Reactions to Stuart’s post?

22 thoughts on “Would Arranged Marriages be Better?”

  1. What does “better” mean? Fewer divorces? “Happier” people?

    If we’re trying to fix some societal ill, real or perceived, looking to how we pick spouses isn’t going to be effective. If we’re trying to fix the fact that so many marriages end in divorce, then, duh, sorry to be circular, but make it harder to get a divorce. The reason why India has a very low divorce rate (I believe that is still true) isn’t because they have arranged marriages, but because in their society they know that marriage is forever, period, no escape hatch. It’s pointless to stress about how we enter into marriages, if we’re going to keep our current system where there is no barrier to exit.

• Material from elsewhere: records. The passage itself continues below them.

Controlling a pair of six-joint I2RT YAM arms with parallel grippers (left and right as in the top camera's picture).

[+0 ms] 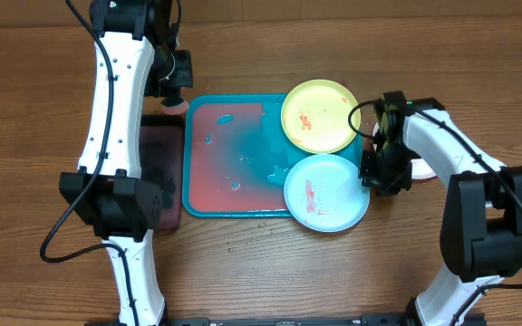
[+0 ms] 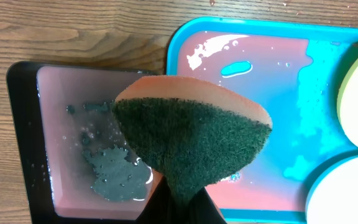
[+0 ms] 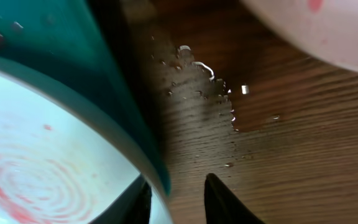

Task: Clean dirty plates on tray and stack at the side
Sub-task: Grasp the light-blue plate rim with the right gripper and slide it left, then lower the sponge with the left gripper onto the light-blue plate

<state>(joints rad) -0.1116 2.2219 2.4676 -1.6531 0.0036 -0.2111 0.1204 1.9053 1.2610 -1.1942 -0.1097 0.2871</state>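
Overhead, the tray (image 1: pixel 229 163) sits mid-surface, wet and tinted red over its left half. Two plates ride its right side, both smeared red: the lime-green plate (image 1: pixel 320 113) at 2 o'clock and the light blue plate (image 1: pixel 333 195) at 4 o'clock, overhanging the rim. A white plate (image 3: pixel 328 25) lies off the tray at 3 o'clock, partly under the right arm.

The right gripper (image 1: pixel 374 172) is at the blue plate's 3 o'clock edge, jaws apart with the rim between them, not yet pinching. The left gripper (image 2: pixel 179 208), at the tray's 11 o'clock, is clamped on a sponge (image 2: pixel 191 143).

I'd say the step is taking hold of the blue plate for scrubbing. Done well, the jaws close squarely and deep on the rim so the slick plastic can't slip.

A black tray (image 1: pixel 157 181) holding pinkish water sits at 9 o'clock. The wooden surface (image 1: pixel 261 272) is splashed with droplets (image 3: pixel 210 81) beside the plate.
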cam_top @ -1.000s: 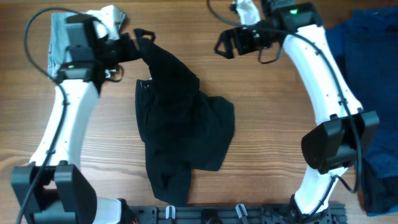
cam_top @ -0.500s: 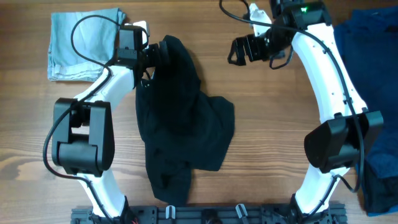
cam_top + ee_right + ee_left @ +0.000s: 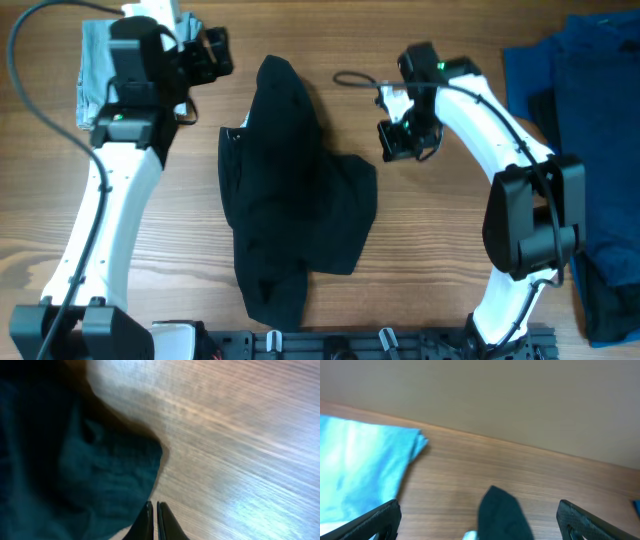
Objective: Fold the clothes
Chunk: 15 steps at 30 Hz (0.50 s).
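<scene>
Wood-grain table (image 3: 430, 250) fills the overhead view. A plain beige wall stands behind it in the left wrist view.

**Hidden or unclear**
- The folded pale-blue denim piece (image 3: 92, 70) at the far left corner is partly covered by the left arm. In the left wrist view it is cut off by the frame edge.
- The heap of dark-blue and black cloth (image 3: 590, 120) runs out of the frame along the right edge.
- The right wrist view is blurred. The dark cloth there shows no seam or button and looks bluish.
- The waistband cannot be made out in the crumpled cloth.

**Task item**
- The pair of black fabric shorts (image 3: 290, 200) lies bunched in the middle of the table, narrow at the far end and lumped to the right halfway down.
- Only its far tip (image 3: 502, 517) shows in the left wrist view.

**Hands**
- The left hand (image 3: 218, 52) hovers beside the far tip of the shorts, its fingers (image 3: 380, 520) spread wide apart with nothing between them.
- The right hand (image 3: 398, 145) sits just right of the shorts' bulge. Its fingers (image 3: 147, 520) are pressed together beside the cloth edge, and no fabric is seen between them.

**Surroundings**
- A thin black cable loop (image 3: 355, 78) hangs from the right arm over bare wood.
</scene>
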Motion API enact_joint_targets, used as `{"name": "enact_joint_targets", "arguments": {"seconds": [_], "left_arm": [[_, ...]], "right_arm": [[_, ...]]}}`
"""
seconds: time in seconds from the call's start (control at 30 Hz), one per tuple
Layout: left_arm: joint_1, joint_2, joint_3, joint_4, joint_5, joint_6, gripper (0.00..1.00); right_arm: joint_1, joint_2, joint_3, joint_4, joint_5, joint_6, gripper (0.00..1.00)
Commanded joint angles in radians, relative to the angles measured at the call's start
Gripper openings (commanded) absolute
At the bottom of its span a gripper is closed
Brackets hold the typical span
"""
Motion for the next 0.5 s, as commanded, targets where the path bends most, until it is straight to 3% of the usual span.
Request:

    Of course, there is no legal fix here. Our society (as a whole, there are of course wide exceptions) just doesn’t want to impose barriers to divorce. One should, finally, point out that the left has explicitly attacked the family for centuries, in their attempts to destroy every institution that stands between the individual and the state (their stand-in for God). The destruction of the twinned notions that sex is only socially sanctioned within marriage, and marriage is one man, one woman, for life, have been more damaging to women than anything else in the history of the world.

  2. Schneiderman perhaps overweights the influence on marriage of therapy culture, which may be effect rather than cause. He underweights the disincentives to marriage created by modern contraception, the welfare state, the increased economic productivity of women, and our legal system.

    Arranged marriage might be a good idea for some people. However, if the question is how to reduce the divorce rate, legal reform might be a better bet. The current system is stacked against men as evidenced by abundant anecdotes about young men who are scared of marriage. Typically, as with partisanship in news media, bias is proven when one group disproportionately believes it exists while the other group is mostly complacent.

    In addition to the obvious legal reforms it would be nice if someone would teach young women timeless truths that more people used to understand: Young women have more potential mates from whom to chose than do older women, so woman who want marriage and family should start looking for husbands early. And women who leave their husbands stand a fair chance of doing worse in second marriages, and therefore should probably be more hesitant to divorce than many women seem to be. (The fact that many modern parents are unwilling or unable to teach their daughters these things makes me skeptical about arranged marriage as a remedy.)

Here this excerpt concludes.